8

I'm trying to recursively copy a directory / file structure from one directory to another, keeping only html files. Should be a simple case of include / exclude shouldn't it?

I just want to print out the files first. When I get that right, I'll copy them.

rsync -a --list-only -v SOURCEDIR --exclude='.*' --include='**/*.html' 

Gives me all the files.

rsync -a --list-only -v SOURCEDIR --include='**/*.html' --exclude='*' 

and

rsync -a --list-only -v SOURCEDIR --include='*.html' --exclude='*' 
rsync -a --list-only -v SOURCEDIR --include=*.html --exclude=*

Give me no files.

rsync -a --list-only -v SOURCEDIR --include='*.html' --exclude='*.*'

Looks like it gives me the whole directory structure and only html files. But I don't want empty directories.

Help!

On Mac OS 10.6

Joe
  • 529
  • 8
  • 18

3 Answers3

12

Rsync can be confusing about selective copies like this. I use the following to do the task that you're asking for:

rsync -avP \
--filter='+ */' \
--filter='+ **/*.html' \
--filter='- *' \
--prune-empty-dirs \
--delete \
/source/ \
/dest/

Basically you need to include all directories in the search, then add all *.html files to the list, the exclude all other files.

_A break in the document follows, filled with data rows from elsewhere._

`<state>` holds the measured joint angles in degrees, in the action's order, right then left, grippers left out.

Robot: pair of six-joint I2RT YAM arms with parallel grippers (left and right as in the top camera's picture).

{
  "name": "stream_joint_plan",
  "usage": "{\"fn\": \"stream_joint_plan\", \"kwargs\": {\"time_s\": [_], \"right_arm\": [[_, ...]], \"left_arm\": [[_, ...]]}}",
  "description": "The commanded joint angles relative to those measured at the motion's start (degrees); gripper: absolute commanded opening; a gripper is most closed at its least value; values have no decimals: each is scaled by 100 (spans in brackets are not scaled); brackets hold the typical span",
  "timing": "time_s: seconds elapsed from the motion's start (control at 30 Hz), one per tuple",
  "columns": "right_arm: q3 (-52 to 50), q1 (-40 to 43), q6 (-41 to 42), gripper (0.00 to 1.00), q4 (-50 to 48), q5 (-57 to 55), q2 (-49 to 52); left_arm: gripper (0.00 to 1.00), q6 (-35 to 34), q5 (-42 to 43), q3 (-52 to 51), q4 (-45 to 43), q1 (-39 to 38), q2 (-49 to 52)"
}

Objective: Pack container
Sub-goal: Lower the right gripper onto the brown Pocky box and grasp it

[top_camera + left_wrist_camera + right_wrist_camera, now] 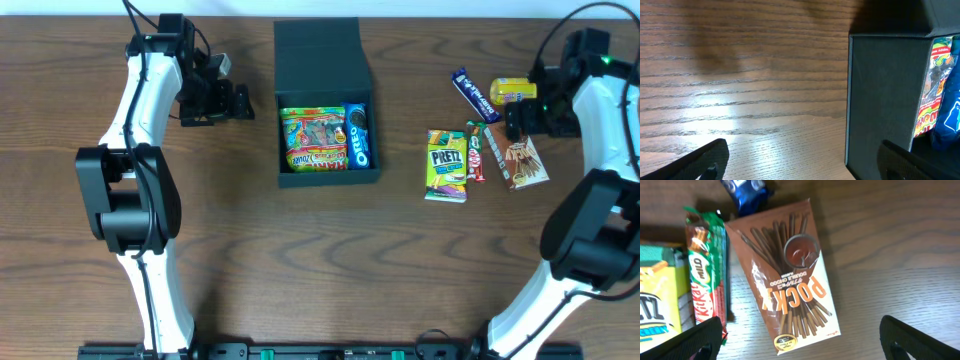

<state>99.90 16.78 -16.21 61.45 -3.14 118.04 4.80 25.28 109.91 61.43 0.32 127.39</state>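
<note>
Both spread wide: left gripper (242,103) beside container (880,100), right gripper (802,342) over Pocky box (790,275)

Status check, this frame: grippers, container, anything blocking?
Left gripper open beside container; right gripper open over Pocky box. Container open, candy bag and Oreos inside. Nothing blocking.

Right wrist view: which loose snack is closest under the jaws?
The brown Pocky box, centred between the jaws; the KitKat and yellow Pretz box sit at the left edge.
</note>
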Motion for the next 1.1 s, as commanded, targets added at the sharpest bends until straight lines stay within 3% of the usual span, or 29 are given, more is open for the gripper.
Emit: {"fn": "stream_joint_plan", "kwargs": {"time_s": [0.0,0.43,1.07], "right_arm": [[-254,42,-393,99,-55,256,7],[-1134,39,-529,99,-632,256,9],[-1473,39,-507,99,-1287,144,118]], "left_arm": [[96,76,-15,105,-2,-7,-131],[95,74,24,105,2,-7,-131],[96,70,26,105,2,-7,-131]]}}
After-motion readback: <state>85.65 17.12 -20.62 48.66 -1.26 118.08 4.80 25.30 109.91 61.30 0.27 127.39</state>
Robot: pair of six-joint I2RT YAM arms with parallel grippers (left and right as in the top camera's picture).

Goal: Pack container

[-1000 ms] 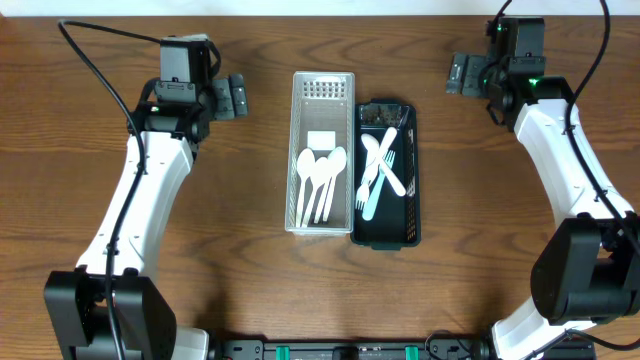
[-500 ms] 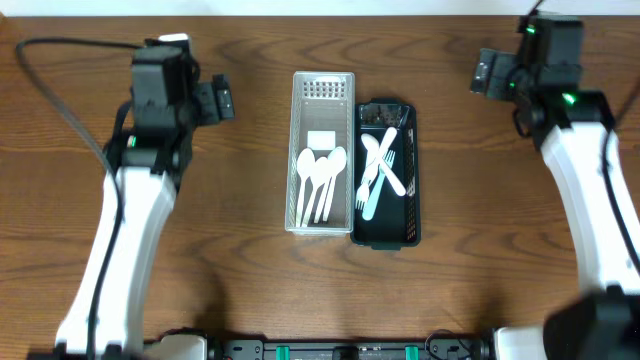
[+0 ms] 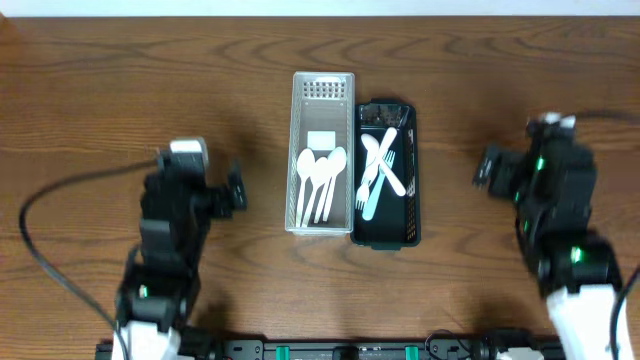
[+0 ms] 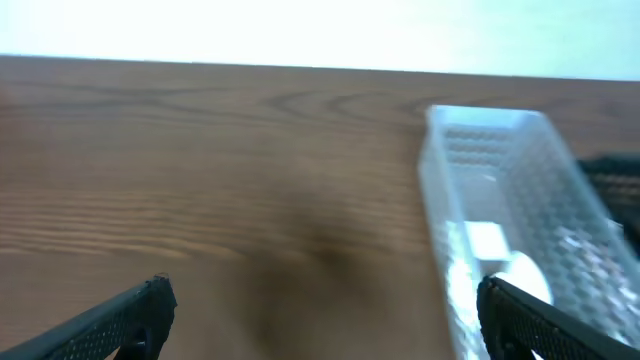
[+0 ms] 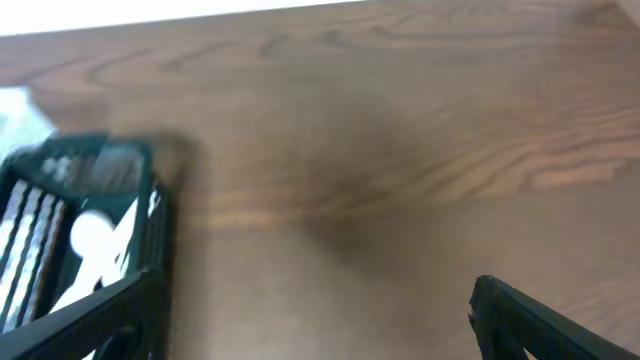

The --prune-empty-dirs option is handy to use as it excludes any directory that doesn't have a *.html file.

Shane Meyers
  • 1,008
  • 1
  • 7
  • 17
3

Have you considered using find to do your hard work?

Something along the lines of

find ./ -name "*.html" -exec rsync -R {} /target/base/directory/ \; 

will recreate the directory tree of ./ in which html files are found, and build the same under /target/base/directory

Matt Simmons
  • 20,396
  • 10
  • 68
  • 116
0

I'm not 100% sure this is the best[0] way to do it, but you can add a very slight tweak to your last attempt and make it work. Just add the prune directories option (--prune or -m).

rsync -am --list-only -v SOURCEDIR --include='*.html' --exclude='*.*'

[0] By 'best', I mean the cleanest and most efficient way. It seems like there should be a more elegant way of expressing this, but I don't know offhand what it is.

Christopher Cashell
  • 9,128
  • 2
  • 32
  • 44